● Records provided:

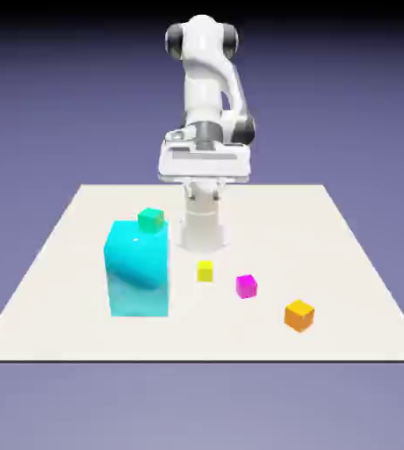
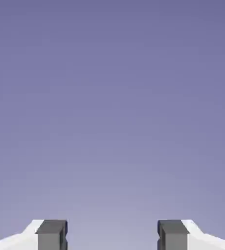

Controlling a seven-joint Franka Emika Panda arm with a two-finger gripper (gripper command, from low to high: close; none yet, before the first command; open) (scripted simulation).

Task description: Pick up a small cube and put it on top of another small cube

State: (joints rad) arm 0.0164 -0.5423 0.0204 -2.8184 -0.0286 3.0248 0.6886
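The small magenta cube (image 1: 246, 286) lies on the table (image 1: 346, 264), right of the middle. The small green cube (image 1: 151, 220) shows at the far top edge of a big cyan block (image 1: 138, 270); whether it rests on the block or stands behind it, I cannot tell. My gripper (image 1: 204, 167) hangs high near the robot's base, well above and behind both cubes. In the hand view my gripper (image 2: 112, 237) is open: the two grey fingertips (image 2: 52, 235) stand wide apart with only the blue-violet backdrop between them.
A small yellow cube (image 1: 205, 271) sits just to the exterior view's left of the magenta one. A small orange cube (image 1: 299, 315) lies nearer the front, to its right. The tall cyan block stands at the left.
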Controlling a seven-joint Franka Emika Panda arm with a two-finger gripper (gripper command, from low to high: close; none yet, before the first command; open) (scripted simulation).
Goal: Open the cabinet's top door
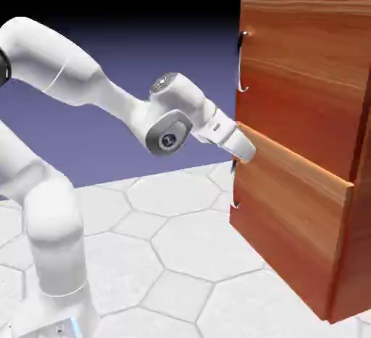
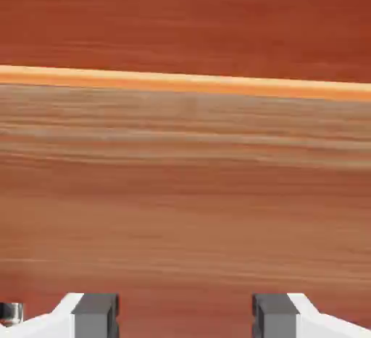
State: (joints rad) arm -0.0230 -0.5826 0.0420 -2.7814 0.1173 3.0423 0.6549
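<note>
Two spread fingers [image 2: 96, 313] at the cabinet [image 1: 311, 148] front, nothing held.
Gripper [image 1: 239, 153] sits by the panel seam, seemingly below the top door [image 1: 304, 54]; next, rise to its handle [image 1: 243, 61] and close.

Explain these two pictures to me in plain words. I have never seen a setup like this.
Both are computer-rendered, taken at the same moment. The exterior view looks from the side: a white robot arm stands on a pale tiled table and reaches right toward a tall reddish-brown cabinet. Its gripper is level with the seam between the top door and the lower panel, which juts out a little. The top door's silver handle is higher up, untouched. The hand view comes from a camera on the gripper: its two grey fingertips stand apart with nothing between them, and wood fills the view.
</note>
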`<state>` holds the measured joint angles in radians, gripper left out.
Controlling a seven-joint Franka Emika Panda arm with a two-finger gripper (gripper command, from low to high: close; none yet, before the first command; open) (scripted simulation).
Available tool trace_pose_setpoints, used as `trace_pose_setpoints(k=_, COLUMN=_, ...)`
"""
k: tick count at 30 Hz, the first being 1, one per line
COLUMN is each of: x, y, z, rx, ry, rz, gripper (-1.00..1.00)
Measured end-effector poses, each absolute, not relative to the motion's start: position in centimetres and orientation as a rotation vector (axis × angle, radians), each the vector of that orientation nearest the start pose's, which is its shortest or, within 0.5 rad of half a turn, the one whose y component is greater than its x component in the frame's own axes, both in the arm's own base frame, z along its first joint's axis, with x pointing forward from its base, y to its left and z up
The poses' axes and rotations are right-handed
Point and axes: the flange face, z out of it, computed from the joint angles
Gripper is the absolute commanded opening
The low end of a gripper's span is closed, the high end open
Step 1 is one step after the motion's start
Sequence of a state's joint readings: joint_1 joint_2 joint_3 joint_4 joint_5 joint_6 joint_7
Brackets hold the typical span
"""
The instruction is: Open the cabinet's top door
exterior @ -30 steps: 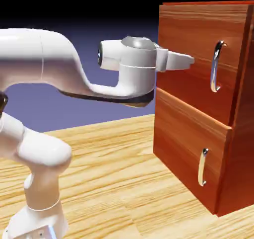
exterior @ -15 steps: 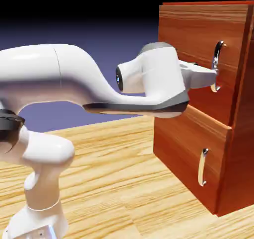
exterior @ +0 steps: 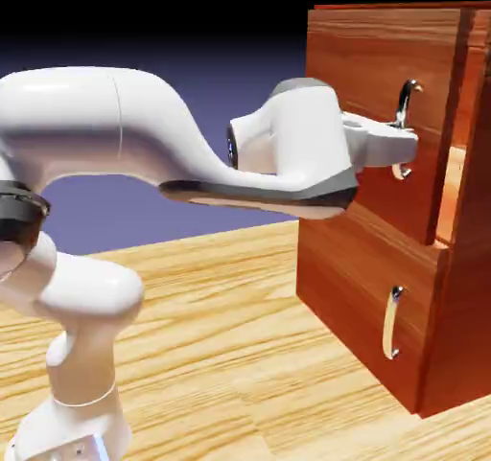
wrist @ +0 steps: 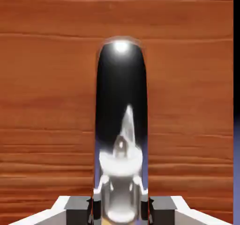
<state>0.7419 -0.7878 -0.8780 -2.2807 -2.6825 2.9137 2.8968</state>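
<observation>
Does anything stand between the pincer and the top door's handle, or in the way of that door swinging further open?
Nothing stands between them: the pincer is closed on the handle. The top door is slightly ajar, and nothing visible blocks it except the arm itself, which would probably have to back away with it.

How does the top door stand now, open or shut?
Slightly open: the door's right edge stands out from the cabinet.

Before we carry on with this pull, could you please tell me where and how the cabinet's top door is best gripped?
Probably by the middle of its long curved silver handle, from straight in front, one finger on each side: the bar stands upright, bowed out from the reddish wood door, as the gripper now holds it.
</observation>
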Motion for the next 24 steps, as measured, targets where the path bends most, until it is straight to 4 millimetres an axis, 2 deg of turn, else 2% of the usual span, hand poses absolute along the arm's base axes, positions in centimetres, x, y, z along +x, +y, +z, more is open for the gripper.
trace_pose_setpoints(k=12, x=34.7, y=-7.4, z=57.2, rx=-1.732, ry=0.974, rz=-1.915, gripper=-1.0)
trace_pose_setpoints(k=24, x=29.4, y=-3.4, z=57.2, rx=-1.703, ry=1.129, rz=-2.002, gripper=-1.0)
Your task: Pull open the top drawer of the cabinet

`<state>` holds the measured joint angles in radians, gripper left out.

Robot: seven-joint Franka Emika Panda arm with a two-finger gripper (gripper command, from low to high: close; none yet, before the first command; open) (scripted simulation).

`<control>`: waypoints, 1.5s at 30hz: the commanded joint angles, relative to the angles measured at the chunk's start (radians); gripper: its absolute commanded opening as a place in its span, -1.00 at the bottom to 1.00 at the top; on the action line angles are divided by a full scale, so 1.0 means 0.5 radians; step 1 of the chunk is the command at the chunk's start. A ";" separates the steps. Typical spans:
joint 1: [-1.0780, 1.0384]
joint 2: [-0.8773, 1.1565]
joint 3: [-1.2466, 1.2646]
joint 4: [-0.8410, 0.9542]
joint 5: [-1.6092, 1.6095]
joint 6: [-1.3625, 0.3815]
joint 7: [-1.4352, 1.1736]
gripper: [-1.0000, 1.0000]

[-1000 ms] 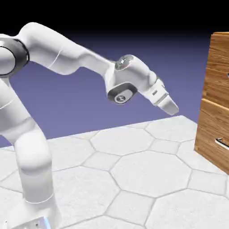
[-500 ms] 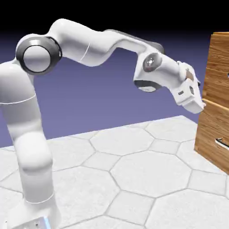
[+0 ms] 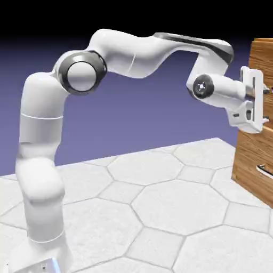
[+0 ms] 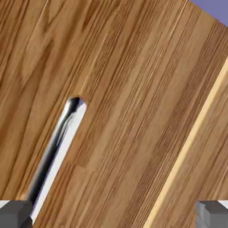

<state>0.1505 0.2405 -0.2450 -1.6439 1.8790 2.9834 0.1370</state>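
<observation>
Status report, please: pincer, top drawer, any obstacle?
Pincer open, at the top drawer front. Drawer shut; silver handle not yet gripped. No obstacle seen.

Cabinet (image 3: pixel 259 122) at the exterior view's three o'clock edge, standing on the counter (image 3: pixel 160 213). Arm base at seven o'clock, arching over toward two o'clock. Gripper (image 3: pixel 265 101) level, right up against the top drawer (image 3: pixel 262 85), above the lower drawer front (image 3: pixel 256 160). In the hand view, handle (image 4: pixel 55 147) running from ten o'clock down to seven o'clock, just over the left fingertip (image 4: pixel 15 213); drawer seam at four o'clock.
</observation>
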 commanded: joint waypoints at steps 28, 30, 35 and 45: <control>0.141 1.082 -0.365 1.481 0.980 0.066 0.293 0.00; 0.147 1.177 -0.402 1.600 0.860 0.090 0.467 0.00; 0.172 1.212 -0.449 1.634 0.841 0.092 0.527 -1.00; 0.426 0.750 -0.654 0.914 1.429 -0.128 -0.131 -1.00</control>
<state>0.3637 0.6153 -0.5721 -1.1866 2.5932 2.9190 0.0721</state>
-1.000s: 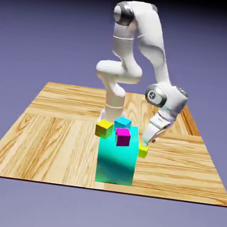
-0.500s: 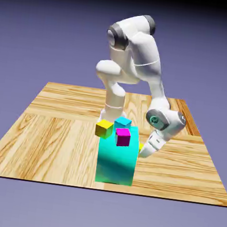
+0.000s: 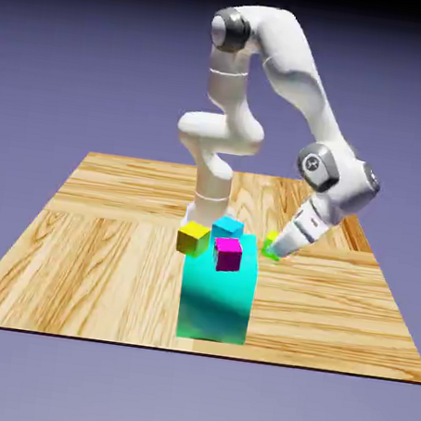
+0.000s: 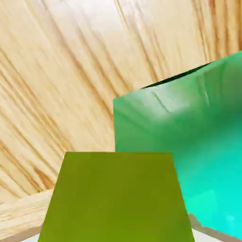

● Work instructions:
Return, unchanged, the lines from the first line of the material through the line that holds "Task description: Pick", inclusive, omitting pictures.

● Answer to this task:
Controlling a seven-joint Franka Emika Panda arm with a two-finger gripper (gripper command, from low to high: close; none yet, before the first command; open) (scripted simulation).

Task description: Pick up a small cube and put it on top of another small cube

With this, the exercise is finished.